Tender
J.D. Strunk

Tender

When I first pointed out the blood dotting the forest trail, my father said nothing—though not for lack of interest, as he soon followed the ruby droplets off the demarcated path and into the newly naked trees.

And, of course, I followed.

We didn’t go far. After several crunchy steps, my father’s arm reached across my chest, preventing further progress. He nodded to the forest floor. At first I saw nothing, but then, to my utter amazement, there was a small deer before me, curled up on the ground! It was as if it had appeared out of the very earth—some act of legerdemain. It sat perfectly still amongst the fallen leaves, and it was this stillness that had made it nearly indistinguishable from the trees that encircled it. The deer’s head was cocked to the side, its dark eyes open but glassy. A quick survey of its body revealed the source of the blood: A hunting arrow was imbedded in the deer’s hind leg—dead center of its right thigh.

While I remained at a distance, my father inched slowly forward. Upon his approach, the deer tensed, but it did not move. Maybe it was in shock, I realized. Or, maybe, it remained motionless because it sensed in my father a man who inhabited gentleness the same way energy inhabits the sun.

After an anxious minute, my father arrived at the deer. He proceeded to place one hand on the deer’s injured leg and the other on the arrow’s front end, just where it had entered the panicked animal. Surprisingly, the deer seemed okay with the contact—it barely reacted to my father’s touch. My father took a deep intake of breath, then exhaled slowly.

“This will hurt,” he told the deer, without irony, his voice soft but firm, and at that moment I swear I saw understanding in the deer’s tawny eyes.
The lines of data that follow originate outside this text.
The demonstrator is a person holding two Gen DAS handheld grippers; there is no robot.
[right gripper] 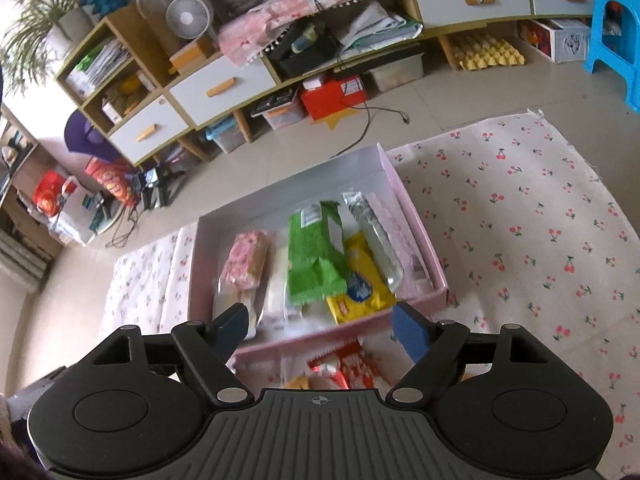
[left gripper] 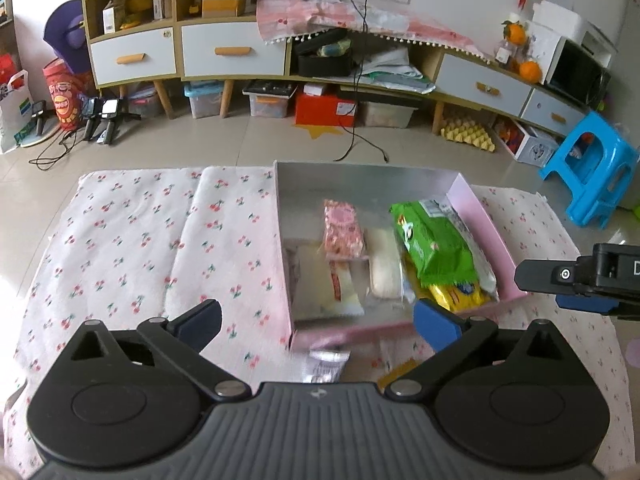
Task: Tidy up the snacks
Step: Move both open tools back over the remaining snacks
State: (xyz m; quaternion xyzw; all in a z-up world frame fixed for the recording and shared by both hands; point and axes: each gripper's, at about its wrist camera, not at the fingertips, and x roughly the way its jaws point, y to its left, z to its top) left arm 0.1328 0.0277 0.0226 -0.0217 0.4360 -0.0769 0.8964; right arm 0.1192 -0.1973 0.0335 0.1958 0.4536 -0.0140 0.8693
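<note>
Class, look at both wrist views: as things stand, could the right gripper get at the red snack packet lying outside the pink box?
Probably yes. The right gripper is open, and the red snack packet lies uncovered just below its fingers, in front of the pink box.

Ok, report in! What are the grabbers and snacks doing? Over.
Both grippers open, empty. Green bag and others in box. Red packets outside, on cloth. Nothing blocking.

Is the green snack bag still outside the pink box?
No, the green snack bag lies inside the pink box, on top of a yellow packet.
</note>
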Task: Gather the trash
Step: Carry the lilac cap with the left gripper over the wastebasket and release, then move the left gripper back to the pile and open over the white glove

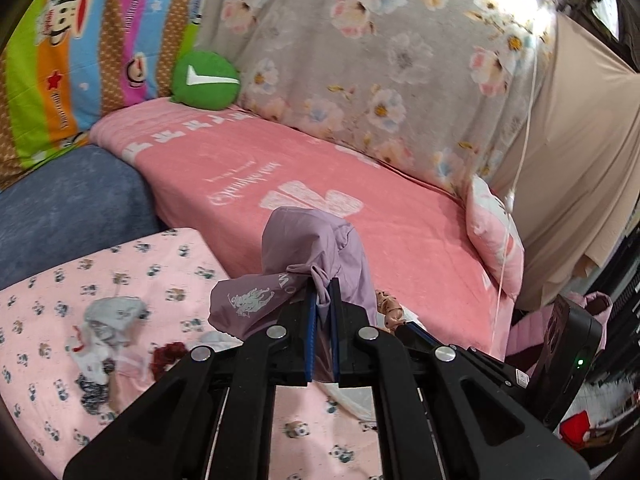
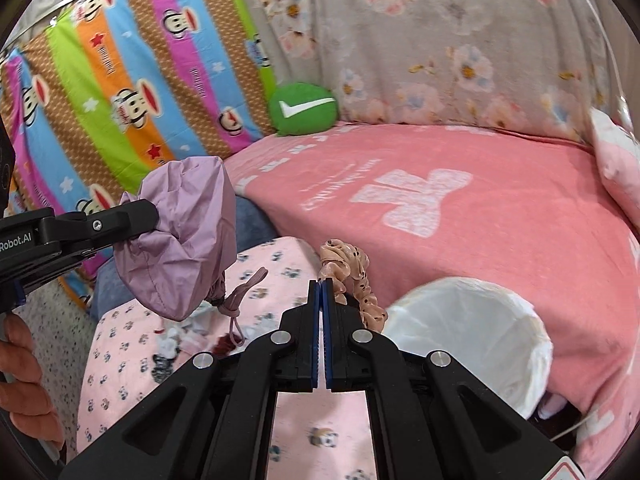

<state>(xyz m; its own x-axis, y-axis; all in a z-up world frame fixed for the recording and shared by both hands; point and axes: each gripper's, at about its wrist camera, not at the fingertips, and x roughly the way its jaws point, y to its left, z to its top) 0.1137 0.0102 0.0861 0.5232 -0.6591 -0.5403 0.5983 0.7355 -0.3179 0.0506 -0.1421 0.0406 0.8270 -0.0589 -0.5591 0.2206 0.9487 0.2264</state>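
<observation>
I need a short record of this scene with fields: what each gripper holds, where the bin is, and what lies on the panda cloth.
left gripper: shut on the purple pouch, lifted above the panda cloth
right gripper: shut on the peach scrunchie
bin: white-lined, open, beside the right gripper, in front of the pink blanket
on the panda cloth: a small heap of crumpled items, too blurred to name
background: green cushion against the floral cover
</observation>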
All of a sudden, within the span of a single moment, three things happened: There was a flash of movement at my father’s wrist, the deer jumped up, and my father fell backwards, his hand still gripping the offending arrow.

“I think it will be okay once it heals,” said my father as we reengaged the path and after the deer had limped off. “So long as it can avoid being shot in the interim.”
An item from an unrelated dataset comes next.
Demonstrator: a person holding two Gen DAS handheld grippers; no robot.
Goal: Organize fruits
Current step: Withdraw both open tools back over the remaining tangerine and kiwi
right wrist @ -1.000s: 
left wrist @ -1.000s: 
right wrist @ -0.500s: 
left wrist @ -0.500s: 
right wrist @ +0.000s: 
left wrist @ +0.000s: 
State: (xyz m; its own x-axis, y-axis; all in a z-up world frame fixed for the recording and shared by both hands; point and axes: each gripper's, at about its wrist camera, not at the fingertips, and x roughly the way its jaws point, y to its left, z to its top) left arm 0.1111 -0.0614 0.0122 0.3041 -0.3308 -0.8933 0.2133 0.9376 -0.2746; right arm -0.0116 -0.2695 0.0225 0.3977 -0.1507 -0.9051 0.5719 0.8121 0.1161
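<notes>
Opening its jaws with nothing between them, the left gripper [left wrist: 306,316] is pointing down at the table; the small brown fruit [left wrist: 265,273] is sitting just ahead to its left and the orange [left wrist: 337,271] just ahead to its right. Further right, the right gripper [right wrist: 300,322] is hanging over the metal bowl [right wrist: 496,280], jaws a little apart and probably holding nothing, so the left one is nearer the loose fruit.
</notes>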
“I don’t understand why it’s considered a sport,” I said indignantly, motioning to the arrow that was still in my father’s bloodied hand. “Sports are supposed to be fair, but hunters have arrows, and the deer have nothing.”

My father smiled and mussed my hair with his free hand. “Looks like you’re gonna be a pacifist, just like your old man.”
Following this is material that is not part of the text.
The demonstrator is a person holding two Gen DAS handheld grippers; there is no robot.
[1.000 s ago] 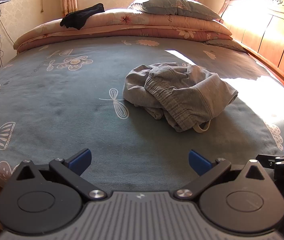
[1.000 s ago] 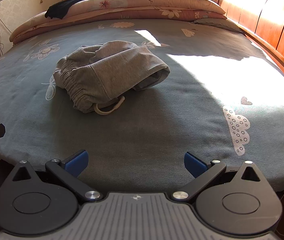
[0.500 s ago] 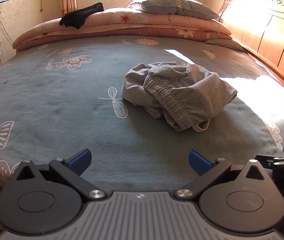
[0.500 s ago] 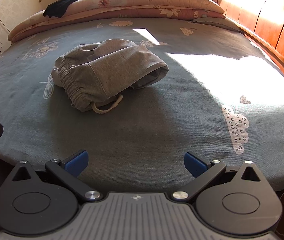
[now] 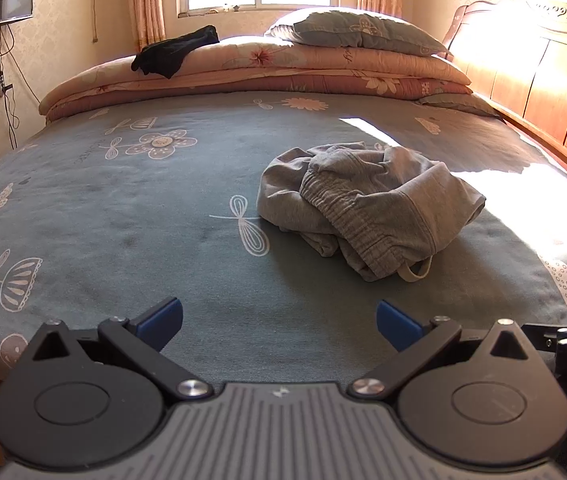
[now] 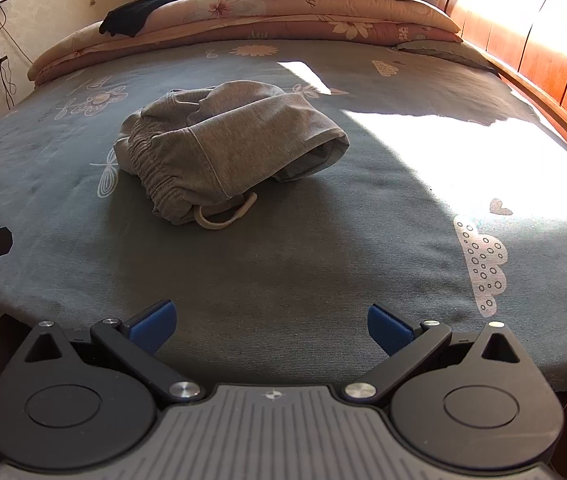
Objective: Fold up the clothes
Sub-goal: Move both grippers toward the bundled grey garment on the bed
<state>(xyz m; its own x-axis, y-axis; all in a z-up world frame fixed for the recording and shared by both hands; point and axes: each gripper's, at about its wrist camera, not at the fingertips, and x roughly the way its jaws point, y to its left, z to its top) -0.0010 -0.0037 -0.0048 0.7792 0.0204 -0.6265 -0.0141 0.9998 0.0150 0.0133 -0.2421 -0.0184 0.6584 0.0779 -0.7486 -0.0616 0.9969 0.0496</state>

“What’s a pacifist?” I asked.

“Someone who pulls arrows out of deer.”

Just then a butterfly landed on my father’s nose. While charming, the butterfly’s antics were hardly surprising. You see, butterflies were always landing on my father. And he didn’t have to be amid nature for it to happen: They would find him in parking lots, on jogs, while sitting in the car at stoplights. Moreover, it wasn’t just butterflies who delighted in my father’s company: When mowing the yard, he always left patches of clover for the honeybees, and he had once used a wine glass to transport a cockroach from our kitchen into the garden. While my mother often scoffed at his softhearted antics, he was quick to remind her that they had never seen another cockroach.

“Are you implying that your actions resulted in a cockroach détente?” my mother once asked with a bemused smile.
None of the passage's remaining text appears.